Using our quantitative method, diagnosis is near-instantaneous once the region of interest
(encompassing the tumour) is delineated. Although the duration of the temporal window for the
analysis must be sufficient to cover the filling phase, 2 s was adequate; this is a great advantage,
eliminating all long-term bias imparted by probe motion, and respiratory and other motion artefacts
(24)(25).
Several limitations of our work must be mentioned, particularly the small sample size. This was a
single-centre retrospective study lacking an external validation cohort. Considering that only two
categories of focal liver lesions were examined (FNH and I-HCA), an inherent overestimation of
both qualitative and quantitative analysis has to be taken into account. Also, mean tumour diameter
was significantly smaller in the FNH group, associated with recruitment bias: only patients with
histological diagnoses obtained after surgical resection or via percutaneous biopsy were included in
the I-HCA group.

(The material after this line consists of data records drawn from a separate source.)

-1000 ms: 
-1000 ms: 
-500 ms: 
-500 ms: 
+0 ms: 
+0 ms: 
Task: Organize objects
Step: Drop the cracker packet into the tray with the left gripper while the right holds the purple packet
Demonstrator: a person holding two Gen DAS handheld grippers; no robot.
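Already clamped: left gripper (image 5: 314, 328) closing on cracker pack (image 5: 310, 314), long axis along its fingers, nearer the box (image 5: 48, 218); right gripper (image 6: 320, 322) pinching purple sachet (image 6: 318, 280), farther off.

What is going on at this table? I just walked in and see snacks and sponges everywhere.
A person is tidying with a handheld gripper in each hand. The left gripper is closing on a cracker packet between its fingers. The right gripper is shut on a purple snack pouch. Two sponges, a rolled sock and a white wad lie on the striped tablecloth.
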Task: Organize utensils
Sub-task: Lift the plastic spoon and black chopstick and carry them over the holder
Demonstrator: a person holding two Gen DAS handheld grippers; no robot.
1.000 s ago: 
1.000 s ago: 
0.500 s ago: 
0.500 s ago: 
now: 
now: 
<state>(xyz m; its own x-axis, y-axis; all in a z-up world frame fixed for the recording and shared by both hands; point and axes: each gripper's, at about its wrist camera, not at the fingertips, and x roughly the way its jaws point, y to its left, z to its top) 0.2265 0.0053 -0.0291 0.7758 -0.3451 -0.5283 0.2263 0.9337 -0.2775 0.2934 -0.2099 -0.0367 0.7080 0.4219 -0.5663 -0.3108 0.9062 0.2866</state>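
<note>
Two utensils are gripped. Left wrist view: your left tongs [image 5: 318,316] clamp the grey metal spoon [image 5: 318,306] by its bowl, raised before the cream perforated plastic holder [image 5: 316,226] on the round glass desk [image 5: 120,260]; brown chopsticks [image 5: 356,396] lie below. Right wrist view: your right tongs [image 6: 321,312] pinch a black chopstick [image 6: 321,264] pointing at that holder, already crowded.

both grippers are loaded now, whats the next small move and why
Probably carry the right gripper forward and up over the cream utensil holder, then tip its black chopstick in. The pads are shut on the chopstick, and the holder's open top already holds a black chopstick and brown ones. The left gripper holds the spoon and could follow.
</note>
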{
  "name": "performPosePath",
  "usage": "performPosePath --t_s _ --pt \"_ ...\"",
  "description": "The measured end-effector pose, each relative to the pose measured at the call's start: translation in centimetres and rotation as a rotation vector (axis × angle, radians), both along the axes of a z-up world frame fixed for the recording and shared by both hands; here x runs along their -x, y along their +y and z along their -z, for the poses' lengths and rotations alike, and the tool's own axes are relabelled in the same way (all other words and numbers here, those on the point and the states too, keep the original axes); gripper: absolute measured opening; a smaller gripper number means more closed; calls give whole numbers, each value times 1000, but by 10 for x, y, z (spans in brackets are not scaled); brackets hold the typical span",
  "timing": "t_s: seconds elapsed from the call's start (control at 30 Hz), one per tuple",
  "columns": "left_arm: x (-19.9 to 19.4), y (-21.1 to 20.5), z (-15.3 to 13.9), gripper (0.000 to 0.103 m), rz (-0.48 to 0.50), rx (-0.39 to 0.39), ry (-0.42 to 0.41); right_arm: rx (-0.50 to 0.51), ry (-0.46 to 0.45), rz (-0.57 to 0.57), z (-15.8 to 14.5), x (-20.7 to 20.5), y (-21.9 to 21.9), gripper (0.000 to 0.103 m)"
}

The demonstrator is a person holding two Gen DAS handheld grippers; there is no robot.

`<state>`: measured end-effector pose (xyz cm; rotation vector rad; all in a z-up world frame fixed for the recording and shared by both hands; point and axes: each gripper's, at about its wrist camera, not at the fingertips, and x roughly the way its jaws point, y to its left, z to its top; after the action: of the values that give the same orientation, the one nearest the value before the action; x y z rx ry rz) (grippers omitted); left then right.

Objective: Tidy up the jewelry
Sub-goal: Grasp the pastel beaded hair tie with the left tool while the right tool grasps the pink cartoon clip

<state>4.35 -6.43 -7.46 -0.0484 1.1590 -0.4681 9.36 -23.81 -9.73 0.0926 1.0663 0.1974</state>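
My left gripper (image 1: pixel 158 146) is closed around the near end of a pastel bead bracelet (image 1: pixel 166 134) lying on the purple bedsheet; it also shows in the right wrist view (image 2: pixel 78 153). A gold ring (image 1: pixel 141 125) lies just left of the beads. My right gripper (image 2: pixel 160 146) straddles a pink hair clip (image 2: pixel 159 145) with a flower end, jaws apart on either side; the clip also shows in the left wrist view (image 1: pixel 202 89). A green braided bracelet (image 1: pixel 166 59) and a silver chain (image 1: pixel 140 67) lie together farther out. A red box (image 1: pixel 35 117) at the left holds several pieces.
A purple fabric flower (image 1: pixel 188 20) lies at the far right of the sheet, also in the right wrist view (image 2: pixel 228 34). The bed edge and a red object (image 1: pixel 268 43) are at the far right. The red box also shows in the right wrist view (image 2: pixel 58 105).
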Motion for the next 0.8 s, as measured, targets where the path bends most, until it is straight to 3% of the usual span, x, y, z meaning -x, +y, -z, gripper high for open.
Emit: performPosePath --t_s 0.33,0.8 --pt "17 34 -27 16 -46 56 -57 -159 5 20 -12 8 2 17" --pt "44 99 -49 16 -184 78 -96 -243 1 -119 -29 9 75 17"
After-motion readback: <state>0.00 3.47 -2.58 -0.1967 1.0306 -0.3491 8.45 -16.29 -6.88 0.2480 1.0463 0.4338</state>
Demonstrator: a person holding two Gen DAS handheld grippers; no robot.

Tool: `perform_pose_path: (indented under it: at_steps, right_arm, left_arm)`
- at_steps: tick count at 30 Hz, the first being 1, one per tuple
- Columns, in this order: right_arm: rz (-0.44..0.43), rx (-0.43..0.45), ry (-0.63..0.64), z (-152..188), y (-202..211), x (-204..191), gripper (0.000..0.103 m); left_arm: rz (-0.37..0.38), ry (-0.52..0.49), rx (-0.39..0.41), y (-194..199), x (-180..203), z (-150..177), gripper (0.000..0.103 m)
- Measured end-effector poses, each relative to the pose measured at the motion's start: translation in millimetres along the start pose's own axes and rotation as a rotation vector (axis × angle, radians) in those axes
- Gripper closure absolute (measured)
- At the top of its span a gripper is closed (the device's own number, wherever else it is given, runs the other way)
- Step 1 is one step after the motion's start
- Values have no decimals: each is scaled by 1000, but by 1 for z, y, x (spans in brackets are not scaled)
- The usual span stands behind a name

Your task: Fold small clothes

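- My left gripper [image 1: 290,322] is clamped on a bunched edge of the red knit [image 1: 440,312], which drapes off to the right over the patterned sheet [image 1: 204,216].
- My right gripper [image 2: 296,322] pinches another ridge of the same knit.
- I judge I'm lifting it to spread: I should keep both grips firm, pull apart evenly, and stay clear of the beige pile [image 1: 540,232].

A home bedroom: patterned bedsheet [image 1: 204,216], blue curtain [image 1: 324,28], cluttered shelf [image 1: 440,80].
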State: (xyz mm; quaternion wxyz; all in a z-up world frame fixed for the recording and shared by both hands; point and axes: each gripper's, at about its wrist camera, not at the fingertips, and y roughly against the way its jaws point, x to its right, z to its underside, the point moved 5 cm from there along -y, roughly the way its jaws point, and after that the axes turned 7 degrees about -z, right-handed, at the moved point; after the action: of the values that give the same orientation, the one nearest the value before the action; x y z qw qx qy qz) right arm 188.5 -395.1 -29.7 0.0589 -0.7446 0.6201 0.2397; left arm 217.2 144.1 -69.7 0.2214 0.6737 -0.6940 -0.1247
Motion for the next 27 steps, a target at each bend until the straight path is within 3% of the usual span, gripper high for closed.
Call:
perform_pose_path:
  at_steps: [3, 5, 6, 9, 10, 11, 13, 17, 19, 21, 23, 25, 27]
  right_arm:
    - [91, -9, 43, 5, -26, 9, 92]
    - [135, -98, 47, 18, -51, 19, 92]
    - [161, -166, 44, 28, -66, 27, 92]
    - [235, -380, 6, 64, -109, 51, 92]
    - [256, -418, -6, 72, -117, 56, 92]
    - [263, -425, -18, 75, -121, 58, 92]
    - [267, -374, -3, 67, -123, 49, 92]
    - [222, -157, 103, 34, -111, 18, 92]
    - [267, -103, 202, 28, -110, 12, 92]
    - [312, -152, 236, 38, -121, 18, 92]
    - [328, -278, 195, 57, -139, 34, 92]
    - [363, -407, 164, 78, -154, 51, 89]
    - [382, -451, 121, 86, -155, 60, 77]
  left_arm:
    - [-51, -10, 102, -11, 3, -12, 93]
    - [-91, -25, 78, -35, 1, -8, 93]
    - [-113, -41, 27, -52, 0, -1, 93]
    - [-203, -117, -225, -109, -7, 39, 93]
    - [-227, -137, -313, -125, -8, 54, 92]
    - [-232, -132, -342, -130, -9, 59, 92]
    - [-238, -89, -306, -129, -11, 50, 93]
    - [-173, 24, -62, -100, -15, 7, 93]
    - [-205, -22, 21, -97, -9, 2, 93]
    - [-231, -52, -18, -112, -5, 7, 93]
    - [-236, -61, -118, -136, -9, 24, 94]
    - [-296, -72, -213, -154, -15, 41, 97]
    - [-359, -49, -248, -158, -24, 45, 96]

However, in our centre, when an I-HCA tumour is identified using MRI (26) or
CEUS, a pathological analysis is performed only when the tumour diameter is > 3 cm. Thus, the I-
HCA group featured only tumours that met this criterion, unlike the FNH group, for which tumours
of all diameters (including small tumours) were evaluated. Also, the fact that any US artefacts can
intrinsically be interpreted as “false” motions by the transport equation constitutes a major source of
uncertainty. This may bias the microbubble estimations in transport fields, in turn affecting all four
image-based indicators. This is also of concern when brief US “shadow” artefacts develop in obese
patients (one of our cohort was obese and was constantly miss-classified by our quantitative
11
approach due to poor image quality). Similarly, in-plane and/or out-of-plane organ motion within
the image field-of-view must be no more than moderate. Please note that when organ motions are
large or complex, it is possible to pop microbubbles on-line to virtually repeat the imaging
session. Alternatively, image post-processing strategies may be valuable (24)(28) (Appendix A).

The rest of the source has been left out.